Goal of the exercise: Return the whole listing exactly as it stands.

Data:

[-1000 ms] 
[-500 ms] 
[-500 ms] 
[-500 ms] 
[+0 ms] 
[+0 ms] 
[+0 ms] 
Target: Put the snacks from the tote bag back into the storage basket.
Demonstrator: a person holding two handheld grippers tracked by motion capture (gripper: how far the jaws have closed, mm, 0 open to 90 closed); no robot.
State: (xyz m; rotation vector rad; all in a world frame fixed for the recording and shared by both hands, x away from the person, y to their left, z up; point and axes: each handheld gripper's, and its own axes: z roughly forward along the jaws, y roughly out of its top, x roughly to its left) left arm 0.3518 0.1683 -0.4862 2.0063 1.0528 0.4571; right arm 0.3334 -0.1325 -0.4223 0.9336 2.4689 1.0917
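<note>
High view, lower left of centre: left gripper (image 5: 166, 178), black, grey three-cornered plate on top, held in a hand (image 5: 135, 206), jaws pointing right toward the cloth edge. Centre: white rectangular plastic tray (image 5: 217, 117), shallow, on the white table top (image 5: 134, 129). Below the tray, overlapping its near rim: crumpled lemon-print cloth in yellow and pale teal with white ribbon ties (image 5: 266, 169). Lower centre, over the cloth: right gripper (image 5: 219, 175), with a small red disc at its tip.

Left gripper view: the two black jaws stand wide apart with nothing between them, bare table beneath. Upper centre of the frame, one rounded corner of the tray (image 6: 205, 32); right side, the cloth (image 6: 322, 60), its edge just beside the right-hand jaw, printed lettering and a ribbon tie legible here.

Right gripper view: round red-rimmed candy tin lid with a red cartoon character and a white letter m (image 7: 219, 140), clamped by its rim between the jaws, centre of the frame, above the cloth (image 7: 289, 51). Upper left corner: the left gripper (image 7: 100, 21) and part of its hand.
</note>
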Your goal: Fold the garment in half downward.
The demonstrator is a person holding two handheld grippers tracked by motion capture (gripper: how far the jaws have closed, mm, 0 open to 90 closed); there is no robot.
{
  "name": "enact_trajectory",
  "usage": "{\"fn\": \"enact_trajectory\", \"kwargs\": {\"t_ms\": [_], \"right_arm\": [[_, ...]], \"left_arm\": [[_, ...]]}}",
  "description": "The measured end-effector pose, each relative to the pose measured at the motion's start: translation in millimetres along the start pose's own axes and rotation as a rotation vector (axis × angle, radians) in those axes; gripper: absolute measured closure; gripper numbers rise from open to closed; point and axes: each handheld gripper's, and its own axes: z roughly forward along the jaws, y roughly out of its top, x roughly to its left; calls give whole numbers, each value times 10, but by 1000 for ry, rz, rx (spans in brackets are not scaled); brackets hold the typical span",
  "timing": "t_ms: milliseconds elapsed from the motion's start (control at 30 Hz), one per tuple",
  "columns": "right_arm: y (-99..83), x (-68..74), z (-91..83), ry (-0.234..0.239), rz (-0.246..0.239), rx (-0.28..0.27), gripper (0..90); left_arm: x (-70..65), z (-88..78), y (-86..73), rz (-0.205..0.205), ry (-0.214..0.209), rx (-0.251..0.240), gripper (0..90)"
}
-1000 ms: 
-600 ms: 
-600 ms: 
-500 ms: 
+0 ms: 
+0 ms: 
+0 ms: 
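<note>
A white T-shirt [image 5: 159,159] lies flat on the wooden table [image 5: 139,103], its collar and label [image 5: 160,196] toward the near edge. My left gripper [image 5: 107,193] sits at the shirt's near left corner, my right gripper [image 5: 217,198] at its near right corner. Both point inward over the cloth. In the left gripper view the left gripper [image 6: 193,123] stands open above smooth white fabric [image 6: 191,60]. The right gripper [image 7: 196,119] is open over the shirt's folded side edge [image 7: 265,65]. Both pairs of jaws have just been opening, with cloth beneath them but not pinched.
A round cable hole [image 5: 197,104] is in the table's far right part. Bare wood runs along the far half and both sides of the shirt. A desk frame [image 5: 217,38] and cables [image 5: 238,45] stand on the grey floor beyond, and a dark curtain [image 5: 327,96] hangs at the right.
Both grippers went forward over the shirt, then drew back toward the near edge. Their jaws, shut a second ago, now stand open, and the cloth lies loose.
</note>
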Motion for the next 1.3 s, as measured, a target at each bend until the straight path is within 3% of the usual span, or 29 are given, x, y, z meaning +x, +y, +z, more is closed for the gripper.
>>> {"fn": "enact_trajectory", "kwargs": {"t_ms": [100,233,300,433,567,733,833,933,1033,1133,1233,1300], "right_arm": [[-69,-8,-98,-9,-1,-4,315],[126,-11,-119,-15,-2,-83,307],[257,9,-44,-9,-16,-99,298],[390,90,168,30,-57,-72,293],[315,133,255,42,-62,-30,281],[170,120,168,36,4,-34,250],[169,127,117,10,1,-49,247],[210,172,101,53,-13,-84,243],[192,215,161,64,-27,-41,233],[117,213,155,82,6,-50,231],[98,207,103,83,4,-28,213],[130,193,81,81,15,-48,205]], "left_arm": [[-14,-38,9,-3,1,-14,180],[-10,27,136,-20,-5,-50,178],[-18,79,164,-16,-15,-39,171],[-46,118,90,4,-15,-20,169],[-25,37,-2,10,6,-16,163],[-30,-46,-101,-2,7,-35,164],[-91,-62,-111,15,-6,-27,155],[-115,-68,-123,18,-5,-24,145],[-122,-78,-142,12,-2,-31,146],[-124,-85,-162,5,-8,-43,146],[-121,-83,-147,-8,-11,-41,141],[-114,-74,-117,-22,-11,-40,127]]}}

Exercise solution:
[-1000 ms] 
[-500 ms] 
[-500 ms] 
[-500 ms] 
[+0 ms] 
[+0 ms] 
[+0 ms] 
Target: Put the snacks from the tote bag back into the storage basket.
Demonstrator: a person holding two handheld grippers tracked by motion capture (gripper: how far the jaws have closed, mm, 0 open to 90 closed); no robot.
State: (xyz m; rotation vector rad; all in a world frame fixed for the recording and shared by both hands, x away from the person, y to their left, z up; point and axes: each handheld gripper's, and its own axes: z roughly forward along the jaws, y roughly out of its top, x roughly to its left) left arm 0.3518 0.1683 -0.4862 2.0063 1.0528 0.4571; right arm 0.3334 -0.1325 -0.4223 0.9336 2.4689 1.0917
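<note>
High view, lower left of centre: left gripper (image 5: 166, 178), black, grey three-cornered plate on top, held in a hand (image 5: 135, 206), jaws pointing right toward the cloth edge. Centre: white rectangular plastic tray (image 5: 217, 117), shallow, on the white table top (image 5: 134, 129). Below the tray, overlapping its near rim: crumpled lemon-print cloth in yellow and pale teal with white ribbon ties (image 5: 266, 169). Lower centre, over the cloth: right gripper (image 5: 219, 175), with a small red disc at its tip.

Left gripper view: the two black jaws stand wide apart with nothing between them, bare table beneath. Upper centre of the frame, one rounded corner of the tray (image 6: 205, 32); right side, the cloth (image 6: 322, 60), its edge just beside the right-hand jaw, printed lettering and a ribbon tie legible here.

Right gripper view: round red-rimmed candy tin lid with a red cartoon character and a white letter m (image 7: 219, 140), clamped by its rim between the jaws, centre of the frame, above the cloth (image 7: 289, 51). Upper left corner: the left gripper (image 7: 100, 21) and part of its hand.
</note>
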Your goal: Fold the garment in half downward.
The demonstrator is a person holding two handheld grippers tracked by motion capture (gripper: how far the jaws have closed, mm, 0 open to 90 closed); there is no robot.
{
  "name": "enact_trajectory",
  "usage": "{\"fn\": \"enact_trajectory\", \"kwargs\": {\"t_ms\": [_], \"right_arm\": [[_, ...]], \"left_arm\": [[_, ...]]}}",
  "description": "The measured end-effector pose, each relative to the pose measured at the motion's start: translation in millimetres along the start pose's own axes and rotation as a rotation vector (axis × angle, radians) in those axes; gripper: absolute measured closure; gripper numbers rise from open to closed; point and axes: each handheld gripper's, and its own axes: z roughly forward along the jaws, y roughly out of its top, x roughly to its left; calls give whole numbers, each value times 10, but by 1000 for ry, rz, rx (spans in brackets are not scaled); brackets hold the typical span",
  "timing": "t_ms: milliseconds elapsed from the motion's start (control at 30 Hz), one per tuple",
  "columns": "right_arm: y (-99..83), x (-68..74), z (-91..83), ry (-0.234..0.239), rz (-0.246..0.239), rx (-0.28..0.27), gripper (0..90); left_arm: x (-70..65), z (-88..78), y (-86..73), rz (-0.205..0.205), ry (-0.214..0.209), rx (-0.251..0.240), gripper (0..90)"
}
-1000 ms: 
-600 ms: 
-600 ms: 
-500 ms: 
+0 ms: 
+0 ms: 
+0 ms: 
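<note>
A white T-shirt [image 5: 159,159] lies flat on the wooden table [image 5: 139,103], its collar and label [image 5: 160,196] toward the near edge. My left gripper [image 5: 107,193] sits at the shirt's near left corner, my right gripper [image 5: 217,198] at its near right corner. Both point inward over the cloth. In the left gripper view the left gripper [image 6: 193,123] stands open above smooth white fabric [image 6: 191,60]. The right gripper [image 7: 196,119] is open over the shirt's folded side edge [image 7: 265,65]. Both pairs of jaws have just been opening, with cloth beneath them but not pinched.
A round cable hole [image 5: 197,104] is in the table's far right part. Bare wood runs along the far half and both sides of the shirt. A desk frame [image 5: 217,38] and cables [image 5: 238,45] stand on the grey floor beyond, and a dark curtain [image 5: 327,96] hangs at the right.
Both grippers went forward over the shirt, then drew back toward the near edge. Their jaws, shut a second ago, now stand open, and the cloth lies loose.
</note>
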Motion for the next 1.3 s, as measured, a target at each bend until the straight path is within 3% of the usual span, or 29 are given, x, y, z meaning +x, +y, +z, more is closed for the gripper.
>>> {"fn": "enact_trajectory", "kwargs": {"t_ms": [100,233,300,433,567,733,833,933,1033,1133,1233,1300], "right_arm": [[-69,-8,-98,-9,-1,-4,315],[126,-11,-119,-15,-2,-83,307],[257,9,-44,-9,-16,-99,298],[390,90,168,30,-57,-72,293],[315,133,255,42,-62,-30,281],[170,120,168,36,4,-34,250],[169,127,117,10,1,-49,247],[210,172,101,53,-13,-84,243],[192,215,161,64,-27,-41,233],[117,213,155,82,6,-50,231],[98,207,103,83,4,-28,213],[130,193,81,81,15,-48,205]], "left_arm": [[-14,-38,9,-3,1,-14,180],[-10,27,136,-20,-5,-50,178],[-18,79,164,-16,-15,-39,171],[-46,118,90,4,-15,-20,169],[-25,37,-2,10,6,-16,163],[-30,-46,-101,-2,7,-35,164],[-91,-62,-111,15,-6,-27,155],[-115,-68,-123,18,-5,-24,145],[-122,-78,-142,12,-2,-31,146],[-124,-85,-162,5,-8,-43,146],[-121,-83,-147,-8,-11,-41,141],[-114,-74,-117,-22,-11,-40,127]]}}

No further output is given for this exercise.